Maricela Zúñiga Rodríguez

El enfoque de la educación inclusiva ha buscado impactar en los sistemas educativos de todo el mundo con el fin de dar respuesta a la diversidad de los estudiantes. Al respecto, la UNESCO considera que se debe prestar especial atención a los grupos marginados y vulnerables –personas y grupos que no pueden ejercer su derecho a la educación– para procurar desarrollar todo el potencial de cada persona. Es así como considera que “la educación inclusiva y de calidad se basa en el derecho de todos los alumnos a recibir una educación de calidad que satisfaga sus necesidades básicas de aprendizaje y enriquezca sus vidas” (UNESCO, 2013).

Para la UNESCO, los niños que tienen derecho a una educación inclusiva son: los niños migrantes; niños en situación de calle o abandono; niños obreros; niños soldados; niños con discapacidad; los pueblos indígenas y las poblaciones rurales.
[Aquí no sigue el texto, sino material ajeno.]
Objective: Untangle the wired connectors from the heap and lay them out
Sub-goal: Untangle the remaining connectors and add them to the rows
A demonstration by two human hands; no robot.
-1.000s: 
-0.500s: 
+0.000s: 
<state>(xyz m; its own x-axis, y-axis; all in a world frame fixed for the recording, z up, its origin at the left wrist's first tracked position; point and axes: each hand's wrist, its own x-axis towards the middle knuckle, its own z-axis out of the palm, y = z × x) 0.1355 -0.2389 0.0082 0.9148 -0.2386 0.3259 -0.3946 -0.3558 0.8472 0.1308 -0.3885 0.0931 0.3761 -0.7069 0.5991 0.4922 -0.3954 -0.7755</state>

Si bien la política de educación inclusiva de la UNESCO está enfocada a los niños y al sistema educativo básico, en donde es necesario que esa cobertura alcance es al nivel medio y superior de educación, ya que las instituciones se están enfrentando al reto de la educación inclusiva sin el respaldo de políticas públicas.

En ese sentido, universidades públicas y privadas en distintos países han sido de gran ejemplo mostrando el impacto de sus programas o planes de inclusión educativa en la formación de profesionistas. Al respecto, en nuestro país, algunas universidades se han dado a la tarea de proporcionar sus servicios a personas en situación de vulnerabilidad (UNAM, UV, UANL, UJAT, ITESM, La Salle), algunas de ellas con programas específicos para este fin y otras sin ningún tipo de respaldo institucional pero con gran mérito en la práctica. Las prácticas educativas habituales realizadas por las universidades públicas de México se transforman hoy ante esa gran labor, la integración e inclusión de personas en situación de vulnerabilidad a las aulas universitarias.

Por ello, la UNESCO, a través de su liderazgo intelectual, busca transformar la visión de la educación inclusiva; en 2005 la conceptualizó como un enfoque dinámico y de respuesta positiva a la diversidad de los estudiantes, en 2008 durante la 48 Conferencia Internacional de Educación se acordó que la educación inclusiva sirve para reforzar la educación para el desarrollo sostenible, ello a través de las oportunidades de aprendizaje a lo largo de toda la vida, el acceso equitativo a todos los niveles de la sociedad y a las oportunidades de aprendizaje. En esta conceptualización se reconoce:

-El sustrato de socio-cultural, económico y político de la inclusión.

-Su posicionamiento transversal, a los niveles educativos y la superación de las barreras entre la educación formal, no formal e informal.

-Que la inclusión no es solamente acceso al espacio escolar sino el apoyo efectivo de los aprendizajes.

En 2017, la UNESCO en el 14 Congreso Internacional de Educación Inclusiva y 34 Jornadas de Universidades y Educación Inclusiva en Oviedo, España, publicó las nuevas “Directrices de política sobre la inclusión y la equidad en la educación”, con el propósito de apoyar a los países para asegurar que inclusión y equidad sean transversales a los sistemas educativos.

Las directrices proponen tomar en cuenta los siguientes principios:
1. Que las políticas educativas hacia la inclusión educativa se realicen en todos los niveles educativos de los sistemas educativos.

2. Reconocer que el cambio educativo es técnicamente sencillo, pero social y políticamente complejo.

3. La claridad de los objetivos es necesaria para movilizar un amplio apoyo a las poblaciones en situación de vulnerabilidad.

4. Registrar la evidencia como catalizador de un cambio exitoso.

Esas directrices representan un tránsito solo como inclusión, sino pensada como inclusión y equidad y que son definidas como:
Inclusión: que entraña superar los obstáculos que limitan la presencia, participación, el bienestar y los logros de todos los alumnos y todas las alumnas.

Equidad: que consiste en asegurar que exista una preocupación por la justicia, de manera que la educación de todos los alumnos y alumnas se considere de igual importancia.